> [What you need to do] Below are lines of data, and only some are wanted. Please repeat exactly those from the line that has "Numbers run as" through the line that has "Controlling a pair".
Segment Open
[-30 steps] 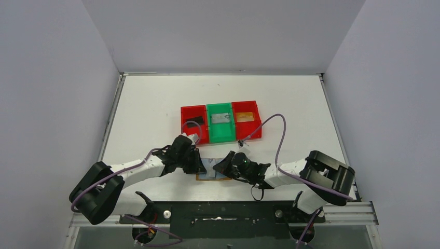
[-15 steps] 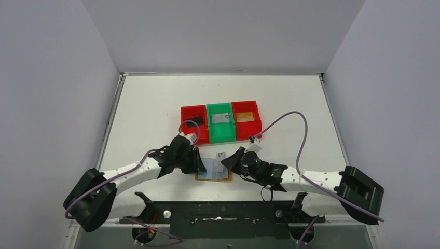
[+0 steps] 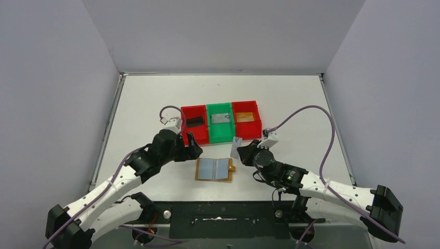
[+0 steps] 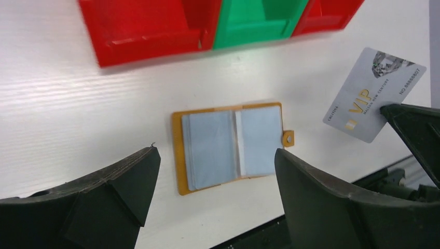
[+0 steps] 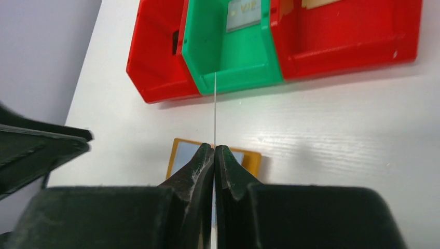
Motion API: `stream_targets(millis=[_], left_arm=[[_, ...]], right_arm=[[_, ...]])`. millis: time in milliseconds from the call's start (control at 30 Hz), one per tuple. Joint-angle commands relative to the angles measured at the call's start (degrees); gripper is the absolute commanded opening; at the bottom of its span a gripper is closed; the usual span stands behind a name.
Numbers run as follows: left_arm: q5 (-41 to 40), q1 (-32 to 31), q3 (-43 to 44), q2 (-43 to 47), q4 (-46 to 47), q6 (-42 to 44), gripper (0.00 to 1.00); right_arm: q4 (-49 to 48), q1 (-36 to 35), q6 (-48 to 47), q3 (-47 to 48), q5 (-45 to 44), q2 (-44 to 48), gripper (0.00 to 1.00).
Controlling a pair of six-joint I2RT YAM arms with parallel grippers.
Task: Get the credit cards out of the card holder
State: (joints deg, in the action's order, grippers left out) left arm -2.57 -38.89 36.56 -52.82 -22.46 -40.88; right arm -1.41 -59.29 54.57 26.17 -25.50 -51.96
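Lying open and flat on the table [image 3: 155, 104], the card holder [image 3: 214, 169] sits near the front edge, just in front of the green bin [image 3: 221, 137], both blue-grey panels facing up, tab pointing right. The left gripper [image 3: 193, 149] hangs above the table just left of the holder, jaws wide apart, holding nothing. The right gripper [image 3: 241, 151] has its jaws clamped on a silver card [image 4: 371, 93] marked "VIP", held off the table just right of the holder, not touching it. Three bins stand in one touching row: a dark card in the left red bin [image 3: 193, 108], a grey one in the green, a tan item in the right red bin [image 3: 249, 132]
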Motion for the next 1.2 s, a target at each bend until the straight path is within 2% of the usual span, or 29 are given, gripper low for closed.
stream_targets(millis=[0,200,333,400,500,733,833,1167], left_arm=[[-14.9,0.5,4.4,8.3,-7.3,3.5,0.86],[-25.8,0.8,4.6,16.5,-10.9,7.0,0.91],[-29.8,0.9,2.9,19.2,-10.9,8.8,0.91],[-29.4,1.0,2.1,19.8,-9.9,9.1,0.91],[-28.4,1.2,1.6,19.6,-8.1,9.9,0.92],[-26.8,2.8,1.6,17.7,-6.8,10.8,0.92],[-25.5,4.3,1.4,17.1,-5.9,11.6,0.92],[-23.1,7.4,1.3,17.4,-5.7,11.9,0.92]], right_arm=[[-2.7,0.1,-19.0,5.2,-7.6,0.6,0.0],[-8.7,0.2,-42.2,9.7,-7.3,-4.9,0.0],[-13.4,1.1,-57.2,13.0,-2.4,-12.0,0.0],[-12.4,2.3,-62.6,16.8,-0.4,-16.2,0.0],[-11.1,5.6,-67.6,21.2,3.3,-21.3,0.0],[-7.0,14.9,-75.4,28.6,23.3,-29.0,0.0],[-2.9,16.5,-80.3,32.4,28.6,-32.2,0.0],[6.9,19.2,-93.3,43.1,35.7,-42.8,0.0]])
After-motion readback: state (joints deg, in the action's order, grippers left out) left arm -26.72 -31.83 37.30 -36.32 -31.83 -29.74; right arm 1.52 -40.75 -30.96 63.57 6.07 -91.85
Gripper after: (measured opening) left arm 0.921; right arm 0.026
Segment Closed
> [Reply]
Numbers run as follows: left_arm: q5 (-41 to 40), q1 (-32 to 31), q3 (-43 to 44), q2 (-43 to 47), q4 (-46 to 47), q6 (-42 to 44), gripper (0.00 to 1.00); right_arm: q4 (-49 to 48), q1 (-36 to 35), q6 (-48 to 47), q3 (-47 to 48), q5 (-45 to 44), q2 (-44 to 48), gripper (0.00 to 1.00).
Controlling a pair of six-joint I2RT YAM arms with parallel grippers.

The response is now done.